Name and version of other software in use when reproducing the issue:

IBMTTS: IBMTTS driver; Status: Enabled; Version: 19.8B4; Author: David CM dhf360@gmail.com and others I tested it with other synthesizers. No problem is accuring.

Other information about your system:

There is an SSD. No problem from CPU, RAM and SSD.

Other questions

Does the issue still occur after restarting your computer?

yes

Have you tried any other versions of NVDA? If so, please report their behaviors.

2019.2: non-problem. speed response

If addons are disabled, is your problem still occuring?

yes

Did you try to run the COM registry fixing tool in NVDA menu / tools?

yes

Notes!

There may be places I am confused about English. My main language is not English. Please pay attention to plain writing when answering me. Sometimes I can't understand you. Because technical problem.

I can write other information if you want. Maybe there may be something I forgot.

And this problem is very frustrating. I hope we can find a way to fix it.

lukaszgo1 commented 4 years ago

To be absolutely clear this delay occurs only when you are using IBMTTS as your speech synthesizer, right? If so this should be closed as invalid and reported against https://github.com/davidacm/NVDA-IBMTTS-Driver/ Also you've stated that this is occurring when add-ons are disabled and the IBM TTS driver is an add-on so these information's are contradictory.

SeanTolstoyevski commented 4 years ago

hi @lukaszgo1 no, The reason for the delay is not IBBMTTS. IBMTTS is working properly. This problem exists only in Espeak.

The plugin example there was to report that there was no such problem with other synthesizers.

Do not closeIssue.

Adriani90 commented 4 years ago

I cannot reproduce this with NVDA 2019.3.1 on Windows 10 1909. Could you please uninstall NVDA, delete the configuration folder in %appdata% and install NVDA again?

SeanTolstoyevski commented 4 years ago

hi @Adriani90 ,

I thought about this situation. I also tested it in alpha versions where no addons was installed. The problem persists.

I just launched NVDA 2019.2 from the portable version. It definitely responds faster.

I recommend you to run the 2019.2 version to see the difference.

I do not have enough technical knowledge about the problem. If you wish, we can try something like Remote connection.

SeanTolstoyevski commented 4 years ago

In order to be able to compare, I will sound record the navigation of the 2019.3 version and the 2019.2 version where I had the problem.

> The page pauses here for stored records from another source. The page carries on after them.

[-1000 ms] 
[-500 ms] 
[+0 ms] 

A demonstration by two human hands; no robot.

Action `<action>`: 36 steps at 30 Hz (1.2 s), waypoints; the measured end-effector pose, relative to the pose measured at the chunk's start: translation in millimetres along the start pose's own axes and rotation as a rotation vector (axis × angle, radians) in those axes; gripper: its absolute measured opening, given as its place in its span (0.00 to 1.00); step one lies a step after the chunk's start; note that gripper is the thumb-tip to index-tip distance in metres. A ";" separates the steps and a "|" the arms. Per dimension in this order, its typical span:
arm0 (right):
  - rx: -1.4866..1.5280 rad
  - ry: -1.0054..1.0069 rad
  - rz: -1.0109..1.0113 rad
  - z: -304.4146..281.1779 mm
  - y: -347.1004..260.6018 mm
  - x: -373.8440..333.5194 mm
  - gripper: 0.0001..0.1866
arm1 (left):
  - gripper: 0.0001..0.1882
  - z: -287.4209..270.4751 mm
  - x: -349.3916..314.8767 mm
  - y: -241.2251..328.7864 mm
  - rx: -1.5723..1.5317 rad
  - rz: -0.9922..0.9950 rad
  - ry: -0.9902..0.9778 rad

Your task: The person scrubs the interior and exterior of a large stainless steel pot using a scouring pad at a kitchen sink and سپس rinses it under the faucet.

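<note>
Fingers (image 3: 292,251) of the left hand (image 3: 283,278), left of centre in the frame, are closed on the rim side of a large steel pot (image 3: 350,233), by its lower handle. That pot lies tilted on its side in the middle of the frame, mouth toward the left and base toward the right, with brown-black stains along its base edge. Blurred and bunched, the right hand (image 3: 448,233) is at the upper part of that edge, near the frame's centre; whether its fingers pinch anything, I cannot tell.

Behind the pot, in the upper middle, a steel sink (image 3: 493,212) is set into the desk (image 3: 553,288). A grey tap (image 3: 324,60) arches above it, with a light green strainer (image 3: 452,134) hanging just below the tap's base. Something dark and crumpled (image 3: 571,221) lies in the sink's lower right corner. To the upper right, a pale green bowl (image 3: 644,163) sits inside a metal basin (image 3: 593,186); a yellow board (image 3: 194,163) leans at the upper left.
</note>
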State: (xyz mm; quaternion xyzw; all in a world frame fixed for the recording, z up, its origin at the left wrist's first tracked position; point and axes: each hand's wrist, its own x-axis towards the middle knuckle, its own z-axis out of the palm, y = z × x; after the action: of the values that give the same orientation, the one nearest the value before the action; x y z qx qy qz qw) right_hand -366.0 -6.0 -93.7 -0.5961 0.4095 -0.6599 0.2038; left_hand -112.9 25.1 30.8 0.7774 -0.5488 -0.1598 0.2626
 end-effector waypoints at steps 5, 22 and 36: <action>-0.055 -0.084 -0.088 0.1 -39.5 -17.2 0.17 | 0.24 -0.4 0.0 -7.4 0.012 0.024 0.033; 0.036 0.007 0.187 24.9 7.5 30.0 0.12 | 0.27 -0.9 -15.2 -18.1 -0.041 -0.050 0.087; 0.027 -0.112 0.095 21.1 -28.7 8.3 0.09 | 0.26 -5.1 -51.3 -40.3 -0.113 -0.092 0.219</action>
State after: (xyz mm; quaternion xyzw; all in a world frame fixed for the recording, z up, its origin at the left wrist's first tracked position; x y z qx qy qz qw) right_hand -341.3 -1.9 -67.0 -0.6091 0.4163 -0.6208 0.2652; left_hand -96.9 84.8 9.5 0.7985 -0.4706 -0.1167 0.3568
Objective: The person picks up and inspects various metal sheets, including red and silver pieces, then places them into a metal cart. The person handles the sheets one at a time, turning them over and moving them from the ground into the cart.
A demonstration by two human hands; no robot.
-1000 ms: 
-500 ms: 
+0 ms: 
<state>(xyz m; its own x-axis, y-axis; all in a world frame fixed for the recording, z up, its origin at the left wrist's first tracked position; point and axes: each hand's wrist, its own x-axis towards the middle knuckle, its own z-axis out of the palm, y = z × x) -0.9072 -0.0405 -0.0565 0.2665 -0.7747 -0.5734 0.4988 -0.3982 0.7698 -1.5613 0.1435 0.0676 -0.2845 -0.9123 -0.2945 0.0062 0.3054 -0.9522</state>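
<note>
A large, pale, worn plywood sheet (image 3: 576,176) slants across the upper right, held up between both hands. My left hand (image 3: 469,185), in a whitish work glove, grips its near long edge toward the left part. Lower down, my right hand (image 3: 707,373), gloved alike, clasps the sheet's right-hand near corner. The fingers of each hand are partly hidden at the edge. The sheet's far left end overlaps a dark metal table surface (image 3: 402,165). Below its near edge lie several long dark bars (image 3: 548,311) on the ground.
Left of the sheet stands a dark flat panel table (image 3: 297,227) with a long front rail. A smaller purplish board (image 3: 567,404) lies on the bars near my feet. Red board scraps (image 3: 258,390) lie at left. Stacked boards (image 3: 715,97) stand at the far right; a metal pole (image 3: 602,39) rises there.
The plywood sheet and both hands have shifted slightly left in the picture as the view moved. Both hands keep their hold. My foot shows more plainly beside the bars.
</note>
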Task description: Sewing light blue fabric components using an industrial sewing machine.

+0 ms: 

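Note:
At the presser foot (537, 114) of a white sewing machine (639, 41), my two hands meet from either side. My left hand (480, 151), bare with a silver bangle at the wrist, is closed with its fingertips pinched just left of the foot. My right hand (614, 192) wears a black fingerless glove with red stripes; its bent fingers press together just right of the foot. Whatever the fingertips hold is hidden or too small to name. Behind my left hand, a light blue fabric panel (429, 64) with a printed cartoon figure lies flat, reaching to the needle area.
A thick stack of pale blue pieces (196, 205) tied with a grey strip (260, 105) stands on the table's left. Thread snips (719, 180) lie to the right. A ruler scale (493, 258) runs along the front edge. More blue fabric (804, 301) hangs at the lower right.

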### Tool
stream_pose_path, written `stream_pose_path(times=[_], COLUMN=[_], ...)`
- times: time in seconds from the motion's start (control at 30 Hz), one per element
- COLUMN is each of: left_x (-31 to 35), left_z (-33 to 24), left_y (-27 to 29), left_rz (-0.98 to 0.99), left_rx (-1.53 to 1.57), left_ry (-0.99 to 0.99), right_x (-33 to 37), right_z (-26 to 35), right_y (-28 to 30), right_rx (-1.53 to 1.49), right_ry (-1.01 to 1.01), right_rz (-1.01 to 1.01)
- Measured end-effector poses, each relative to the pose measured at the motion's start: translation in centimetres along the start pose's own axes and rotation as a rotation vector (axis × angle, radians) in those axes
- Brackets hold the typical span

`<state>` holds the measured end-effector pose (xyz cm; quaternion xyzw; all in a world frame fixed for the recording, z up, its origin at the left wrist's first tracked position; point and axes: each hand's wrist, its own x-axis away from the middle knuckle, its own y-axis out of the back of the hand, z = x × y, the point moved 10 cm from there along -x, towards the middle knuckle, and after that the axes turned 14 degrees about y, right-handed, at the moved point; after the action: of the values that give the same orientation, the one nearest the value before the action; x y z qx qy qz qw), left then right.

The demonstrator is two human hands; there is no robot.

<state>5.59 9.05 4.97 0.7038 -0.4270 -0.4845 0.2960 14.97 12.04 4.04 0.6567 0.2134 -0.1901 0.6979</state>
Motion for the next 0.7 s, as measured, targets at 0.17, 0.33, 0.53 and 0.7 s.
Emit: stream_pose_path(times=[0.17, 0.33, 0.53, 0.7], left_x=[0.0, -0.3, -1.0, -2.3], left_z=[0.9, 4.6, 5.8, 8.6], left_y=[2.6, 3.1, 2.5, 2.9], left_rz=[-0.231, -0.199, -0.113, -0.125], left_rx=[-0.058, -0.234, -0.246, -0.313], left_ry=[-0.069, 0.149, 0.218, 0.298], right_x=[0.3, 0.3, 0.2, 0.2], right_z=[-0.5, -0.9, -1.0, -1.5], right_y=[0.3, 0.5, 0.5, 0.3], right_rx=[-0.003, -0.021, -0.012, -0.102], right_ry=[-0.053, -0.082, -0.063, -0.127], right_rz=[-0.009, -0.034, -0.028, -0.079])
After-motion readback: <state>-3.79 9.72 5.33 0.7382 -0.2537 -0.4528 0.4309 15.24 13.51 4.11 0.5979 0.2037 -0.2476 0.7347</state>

I will upload it to Google Drive.

We can analyze better by listening.

SeanTolstoyevski commented 4 years ago

hi @Adriani90 and @lukaszgo1 ,

Record link: https://drive.google.com/open?id=1fsXHHsU4voqo9NJ1H7KR_NxqmhXFw6hO

The file is ready.

Speaking at the beginning, NVDA version 2019.3.1. Version 2019.3.1: Started: 00:04 End: 00:27 I'm navigating the desktop.

Then I run the portable 2019.2 version. Version 2019.2: Start: 00:29 End: 00:51 I'm navigating the desktop.

I started the 2019.3.1 version installed on the system again so that it can be better understood.

I hope you could understand the difference.

josephsl commented 4 years ago

Hi, can you try using 2019.3.1 as a portable copy for sake of completeness? Thanks.

SeanTolstoyevski commented 4 years ago

hi @josephsl

Portable, source or installed. They all have the same delay.

There is no delay in 2019.2.

josephsl commented 4 years ago

Hi, I see. Is 2020.1 beta also affected when it comes to speech and braille delay? Thanks.

SeanTolstoyevski commented 4 years ago

hi @josephsl

INFO - main (19:14:15.853) - MainThread (5728): Starting NVDA version 2020.1beta1

Yes, I tested the beta. No braille screen. No test.

Delay in letter navigation is evident.

Did you compare 2019.2 with 2019.3 in the record I sent? It's 100-200 milliseconds between the moment I press the letter and NVDA saying the new item.

I'm not sure about the numbers. But I'm sure it's more than 2019.2.

josephsl commented 4 years ago

Hi, I’m reviewing it. CC @LeonardDer in case he has any insights.

josephsl commented 4 years ago

Hi,

Hmmm, you say you are using build 18358? Unless that's a typo, that's NOT Version 1903 - the actual build is 18362.

Thanks.

josephsl commented 4 years ago

Hi,

I'm afraid I cannot provide a definitive answer as to which NVDA version responds better: settings are different. In order to provide a more fair comparison, ALL NVDA versions you are testing must have same settings. Since they do not (screen curtain on/off, different voice rate), coupled with inconsistent statements about add-ons, I'm afraid I cannot help you much.

I know that my statement can sound really bad at this time. One of the things developers look for when looking at possible regressions and bugs is a reliable way to reproduce them, and one way to do this is same settings across different NVDA versions (all of them using portable copy, all of them using same speech synthesizer, all of them with no screen curtain on, all of them using same voice rate, all of them with no add-ons or add-ons disabled). Once that's done, then we can compare responsiveness of NVDA to see if this is something to do with NVDA, Python version, synthesizer code, or something else.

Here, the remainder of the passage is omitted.